⟨
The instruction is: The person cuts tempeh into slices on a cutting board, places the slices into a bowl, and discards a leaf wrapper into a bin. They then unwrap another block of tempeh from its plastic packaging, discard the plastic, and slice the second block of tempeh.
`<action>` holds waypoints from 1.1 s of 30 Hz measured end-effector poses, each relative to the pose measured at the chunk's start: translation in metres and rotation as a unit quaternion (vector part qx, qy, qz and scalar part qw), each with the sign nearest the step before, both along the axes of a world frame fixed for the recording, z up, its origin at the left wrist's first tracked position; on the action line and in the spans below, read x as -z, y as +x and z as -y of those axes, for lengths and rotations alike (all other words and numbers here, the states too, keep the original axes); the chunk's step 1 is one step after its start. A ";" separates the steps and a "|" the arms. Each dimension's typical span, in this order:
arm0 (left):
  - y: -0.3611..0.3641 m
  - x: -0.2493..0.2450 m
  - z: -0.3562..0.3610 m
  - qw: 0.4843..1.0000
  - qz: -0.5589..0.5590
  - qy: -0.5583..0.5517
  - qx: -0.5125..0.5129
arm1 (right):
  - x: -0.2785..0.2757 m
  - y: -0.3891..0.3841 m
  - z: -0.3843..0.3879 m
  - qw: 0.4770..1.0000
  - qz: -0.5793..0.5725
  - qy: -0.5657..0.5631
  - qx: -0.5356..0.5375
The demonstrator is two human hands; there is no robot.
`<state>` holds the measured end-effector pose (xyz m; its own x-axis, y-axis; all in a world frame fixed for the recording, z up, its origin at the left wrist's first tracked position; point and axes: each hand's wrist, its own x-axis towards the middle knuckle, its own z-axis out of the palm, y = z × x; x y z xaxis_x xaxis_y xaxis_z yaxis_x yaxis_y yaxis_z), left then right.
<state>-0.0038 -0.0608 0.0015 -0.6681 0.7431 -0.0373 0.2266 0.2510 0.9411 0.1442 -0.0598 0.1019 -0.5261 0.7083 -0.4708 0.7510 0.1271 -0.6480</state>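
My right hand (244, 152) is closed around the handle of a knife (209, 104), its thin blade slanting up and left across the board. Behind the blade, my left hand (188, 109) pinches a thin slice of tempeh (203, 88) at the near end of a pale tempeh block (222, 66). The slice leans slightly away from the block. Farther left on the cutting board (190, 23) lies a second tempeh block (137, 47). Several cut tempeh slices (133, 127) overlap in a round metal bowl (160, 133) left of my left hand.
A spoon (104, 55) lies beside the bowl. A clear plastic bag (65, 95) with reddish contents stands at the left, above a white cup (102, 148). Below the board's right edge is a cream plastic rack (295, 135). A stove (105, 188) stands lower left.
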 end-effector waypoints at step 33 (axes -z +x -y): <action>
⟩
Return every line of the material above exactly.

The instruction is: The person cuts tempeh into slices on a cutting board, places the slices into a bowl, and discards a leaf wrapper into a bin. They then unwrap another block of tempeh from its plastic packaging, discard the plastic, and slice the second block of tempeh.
`<action>` holds waypoints from 1.1 s of 30 Hz measured end-effector poses, each relative to the pose measured at the chunk's start: translation in metres and rotation as a unit quaternion (vector part qx, qy, qz and scalar part qw), each with the sign nearest the step before, both along the axes of a world frame fixed for the recording, z up, its origin at the left wrist's first tracked position; on the action line and in the spans below, read x as -z, y as +x and z as -y of those axes, for lengths and rotations alike (all other words and numbers here, the states too, keep the original axes); the chunk's step 1 is one step after its start. A ";" separates the steps and a "|" the arms. Each dimension's typical span, in this order:
arm0 (left):
  - y: -0.3611..0.3641 m
  - x: -0.2493..0.2450 m
  - z: -0.3562..0.3610 m
  - qw: 0.4843..1.0000
  - qz: -0.5589..0.5590
  - qy: -0.5583..0.5517
  - qx: -0.5125..0.5129
arm1 (right):
  - x: -0.2785..0.2757 m
  - y: -0.3891..0.3841 m
  - z: -0.3843..0.3879 m
  - qw: 0.4770..1.0000
  - qz: -0.5793..0.5725
  - qy: -0.5657..0.5631
  - qx: -0.5356..0.5375
The demonstrator is two human hands; there is no robot.
`<state>` holds the measured end-effector pose (xyz m; its own x-axis, y-axis; all in a world frame fixed for the recording, z up, its origin at the left wrist's first tracked position; point and axes: each hand's wrist, its own x-axis towards the middle knuckle, its own z-axis out of the palm, y = z × x; x y z xaxis_x xaxis_y xaxis_z yaxis_x yaxis_y yaxis_z), left then right.
<state>-0.0038 -0.0608 0.0015 -0.6681 0.7431 -0.0373 0.2266 0.2510 0.9411 0.1442 -0.0598 0.1019 -0.5261 0.7083 -0.4708 0.7510 0.1271 -0.6480</state>
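My right hand (244, 152) is closed around the handle of a knife (209, 104), its thin blade slanting up and left across the board. Behind the blade, my left hand (188, 109) pinches a thin slice of tempeh (203, 88) at the near end of a pale tempeh block (222, 66). The slice leans slightly away from the block. Farther left on the cutting board (190, 23) lies a second tempeh block (137, 47). Several cut tempeh slices (133, 127) overlap in a round metal bowl (160, 133) left of my left hand.
A spoon (104, 55) lies beside the bowl. A clear plastic bag (65, 95) with reddish contents stands at the left, above a white cup (102, 148). Below the board's right edge is a cream plastic rack (295, 135). A stove (105, 188) stands lower left.
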 end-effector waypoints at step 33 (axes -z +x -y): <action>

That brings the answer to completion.